Pages dropping out of the index - in two months time it will be 0 - Google Search and SEO forum at WebmasterWorld

Forum Moderators: Robert Charlton & goodroi

Message Too Old, No Replies

Pages dropping out of the index - in two months time it will be 0

Number of pages indexed drops from 112,000 to 270!

The_Tank

8:07 am on Apr 13, 2006 (gmt 0)

Has anyone else suffered from this? Has anyone else got their pages back? Did any one make changes to their site? If so what did you do?

I can't be the only one, I know some forum sites that have had similar experiences - but what about other sites?

yandos

10:47 am on Apr 21, 2006 (gmt 0)

To Martin:

The site in question is a nationwide business directory, so its not hard to have a large amount of pages with unique content (each listing has seperate name, address, contact details and business type). The new site I also mentioned in my previous post has gone from 49K to 77K, and seems to be climbing. This is also a business listings directory BTW.

gford

12:15 pm on Apr 21, 2006 (gmt 0)

So after seeing some people post here about recovering I went to check my logs and see if true for me too. It's not. What is even more fun is for one site I just checked, in the last 24 hours, it has visited the home page twice and a depth=3 page 25 times. Thats it, just those two pages. :p

Fun huh!?

yandos

1:33 pm on Apr 21, 2006 (gmt 0)

Martin,

I've learnt from experience that sending on/posting URLs is not alway wise and have had issues with scraper sites/click bombing from more immature visitors.
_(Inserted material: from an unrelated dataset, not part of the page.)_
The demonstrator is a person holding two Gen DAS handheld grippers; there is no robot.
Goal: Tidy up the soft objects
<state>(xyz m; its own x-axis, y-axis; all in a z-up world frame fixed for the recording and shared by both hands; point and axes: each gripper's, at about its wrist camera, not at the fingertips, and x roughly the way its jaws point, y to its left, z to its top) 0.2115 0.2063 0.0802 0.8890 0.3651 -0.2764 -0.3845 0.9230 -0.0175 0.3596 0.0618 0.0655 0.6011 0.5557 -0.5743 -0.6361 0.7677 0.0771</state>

The site itself is of course database driven and data has been purchased in the same way you can buy databases of links, scripts etc. You could say that other sites would be using the same data as mine and you'd probably be correct, so may lead to the assumption that I have a dup content penalty.

If this was the case however why does a search for 'blue widget x' bring back 500K results from different sites selling the same product? Why are people finding forums, one of the 'purest' forms of fresh content, being de-indexed? Why have newsgroup scraper sites which have exactly the same content as google groups still have millions of pages in the index? Why has a site I launched after the BD rollout not been affected by this de-indexing issue, or why is it even getting indexed at all?

I think it all points to a problem at googles end rather than anything else. Unless someone can find a clear concise explanation of what all the sites that are facing these issues have in common then i'm going to assume its something else.

yandos

1:41 pm on Apr 21, 2006 (gmt 0)

One more thing, I have a amazon web services site around the same as as the de-indexed directory site. AWS sites are pretty much ten a penny nowdays with 1000's of the same pages being generated by different people chasing that one sale. These sites must be easy for G to detect and wipe out, but the site still has the same amount of pages indexed that it did a year ago.

netmeg

3:24 pm on Apr 21, 2006 (gmt 0)

We're seeing all kinds of problems. My three biggest sites (actually they're my client's sites, I just host and manage them) all have thousands of pages each, and have gone either mostly supplemental or are down to a couple hundred pages in the index. These are not duplicate content or scraper sites, they are commerce-driven dynamic sites; one sells sporting goods, one sells salvage cars and one sells office supplies of a sort - they have thousands of pages because they have thousands of product listings.

I've been graphing the Googlebot traffic to these sites, and with the changeover to the Mozilla 5.0 bot, there's a very dramatic drop off about the end of March or so in all of the sites. Where there used to be several hundred to several thousand pages spidered every day per site, now it's down to maybe 20 or 30 - and they are the same 20 or 30 every day.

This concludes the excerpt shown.